Indubbiamente l’immagine di San Michele che ammazza il drago richiamò nei longobardi quella di Odino e l’idea di uno spirito guerriero congeniale alla sensibilità di quel popolo. L’apparizione del Gargano, con la vittoria sui bizantini, fu un momento centrale della storia longobarda e finì con lo spianare la strada ad una piena conversione di questo popolo al cattolicesimo: quando Grimoaldo da duca di Benevento ascese a re d’Italia, la devozione all’arcangelo Michele si diffuse anche tra i longobardi del nord e Pavia capitale vide sorgere la Basilica di San Michele Maggiore.

L’arcangelo però ebbe un ruolo centrale anche nell’ascesa al trono di re Cuniperto. Questi aveva vissuto la sua giovinezza alla corte beneventana e rinnovò la sua devozione a San Michele quando dovette schiacciare la ribellione degli ariani guidati di Alachi, duca di Friuli, già da lui perdonato per una sobillazione durante il regno di Pertarito. Il duca traditore occupò con i suoi armati Pavia, ma, indotto ad allontanarsi per la caccia da alcuni sostenitori del re, la perse facilmente.
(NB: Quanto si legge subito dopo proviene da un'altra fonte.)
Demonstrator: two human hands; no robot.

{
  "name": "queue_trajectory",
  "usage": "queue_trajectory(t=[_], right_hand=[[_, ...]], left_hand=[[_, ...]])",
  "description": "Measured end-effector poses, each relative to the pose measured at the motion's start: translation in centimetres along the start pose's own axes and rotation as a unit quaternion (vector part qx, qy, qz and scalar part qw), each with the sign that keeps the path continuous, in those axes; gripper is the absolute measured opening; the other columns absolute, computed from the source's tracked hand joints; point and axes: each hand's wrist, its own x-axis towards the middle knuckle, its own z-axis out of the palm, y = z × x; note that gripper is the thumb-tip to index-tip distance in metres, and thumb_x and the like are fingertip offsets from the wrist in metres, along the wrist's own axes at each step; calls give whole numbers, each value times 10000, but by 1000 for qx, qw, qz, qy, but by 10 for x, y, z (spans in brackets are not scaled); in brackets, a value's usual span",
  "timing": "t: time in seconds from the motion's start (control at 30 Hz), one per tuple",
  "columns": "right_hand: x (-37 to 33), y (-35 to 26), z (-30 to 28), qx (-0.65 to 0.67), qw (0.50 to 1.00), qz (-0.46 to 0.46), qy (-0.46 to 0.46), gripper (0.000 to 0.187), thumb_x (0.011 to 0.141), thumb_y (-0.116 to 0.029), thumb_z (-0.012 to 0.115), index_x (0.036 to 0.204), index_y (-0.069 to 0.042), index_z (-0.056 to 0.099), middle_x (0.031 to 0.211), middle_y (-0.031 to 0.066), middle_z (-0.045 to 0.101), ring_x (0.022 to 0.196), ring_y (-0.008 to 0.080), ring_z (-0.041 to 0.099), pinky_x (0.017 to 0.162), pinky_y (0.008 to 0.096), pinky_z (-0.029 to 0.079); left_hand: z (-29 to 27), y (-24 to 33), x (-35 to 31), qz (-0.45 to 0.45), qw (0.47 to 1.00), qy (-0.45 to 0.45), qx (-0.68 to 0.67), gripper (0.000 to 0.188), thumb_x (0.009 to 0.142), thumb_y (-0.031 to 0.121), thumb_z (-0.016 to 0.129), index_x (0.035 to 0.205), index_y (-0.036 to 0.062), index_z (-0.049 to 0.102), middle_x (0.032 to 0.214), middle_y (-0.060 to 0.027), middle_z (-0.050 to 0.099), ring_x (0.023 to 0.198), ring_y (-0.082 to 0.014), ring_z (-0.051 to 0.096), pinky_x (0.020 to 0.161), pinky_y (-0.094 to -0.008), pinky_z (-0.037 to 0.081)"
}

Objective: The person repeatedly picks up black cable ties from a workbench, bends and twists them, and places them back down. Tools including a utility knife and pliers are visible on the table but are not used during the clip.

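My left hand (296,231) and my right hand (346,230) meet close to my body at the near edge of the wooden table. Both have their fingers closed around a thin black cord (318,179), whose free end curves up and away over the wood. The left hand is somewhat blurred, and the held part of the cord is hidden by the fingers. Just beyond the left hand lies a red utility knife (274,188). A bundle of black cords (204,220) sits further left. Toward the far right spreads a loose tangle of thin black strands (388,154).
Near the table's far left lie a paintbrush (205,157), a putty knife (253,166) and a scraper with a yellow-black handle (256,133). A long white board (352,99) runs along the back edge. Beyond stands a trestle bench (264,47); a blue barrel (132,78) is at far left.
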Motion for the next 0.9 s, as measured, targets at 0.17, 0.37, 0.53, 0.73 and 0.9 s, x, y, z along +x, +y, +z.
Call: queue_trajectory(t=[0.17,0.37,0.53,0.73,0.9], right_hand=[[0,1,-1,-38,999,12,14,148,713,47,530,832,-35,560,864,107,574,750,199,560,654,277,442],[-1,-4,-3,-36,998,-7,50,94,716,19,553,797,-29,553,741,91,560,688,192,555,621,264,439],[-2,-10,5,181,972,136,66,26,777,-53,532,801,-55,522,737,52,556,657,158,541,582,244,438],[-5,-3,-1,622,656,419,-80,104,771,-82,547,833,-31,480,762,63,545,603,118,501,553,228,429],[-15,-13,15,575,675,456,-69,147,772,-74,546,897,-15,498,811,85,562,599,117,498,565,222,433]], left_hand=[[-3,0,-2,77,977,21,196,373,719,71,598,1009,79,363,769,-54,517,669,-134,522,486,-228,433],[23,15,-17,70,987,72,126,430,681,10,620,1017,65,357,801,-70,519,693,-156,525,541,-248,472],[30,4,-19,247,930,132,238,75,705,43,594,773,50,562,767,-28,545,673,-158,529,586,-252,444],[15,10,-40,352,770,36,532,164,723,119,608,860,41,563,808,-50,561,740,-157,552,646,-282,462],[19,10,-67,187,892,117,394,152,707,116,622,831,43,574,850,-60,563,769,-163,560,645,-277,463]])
Riparò in Austria, legando a se diverse città e raccogliendo più uomini possibile per uno scontro decisivo. I due contendenti, con le loro forze, si ritrovarono nella piana di Cornate. Sugli scudi di Cuniperto campeggiava l’icona di San Michele.

Il re mandò un messo al rivale per evitare una strage e risolvere la contesa con un duello. Alachi rifiutò. La battaglia ebbe luogo e i due nemici si gettarono nella mischia, ma l’armatura di Cuniperto nascondeva in realtà Senone, diacono della chiesa pavese. Alla morte di questi, Alachi scoprì l’inganno mozzando la testa al cadavere con l’intento di levarla in cima alla sua lancia. Fu a questo punto che Cuniperto scese in campo e, battendosi con ardore, seminò panico e morte nelle schiere nemiche. Il duca ribelle fu sconfitto e Cuniperto fu portato in trionfo dai suoi. La vittoria fu attribuita all’intercessione dell’arcangelo Michele e, in segno di gratitudine, Cuniperto si recò nel 691 in pellegrinaggio alla “Celeste Basilica” di Monte Sant’Angelo.

Da allora la fedeltà al cattolicesimo romano della totalità della popolazione longobarda non fu più rimessa in discussione e l’arianesimo risultò definitivamente soppiantato.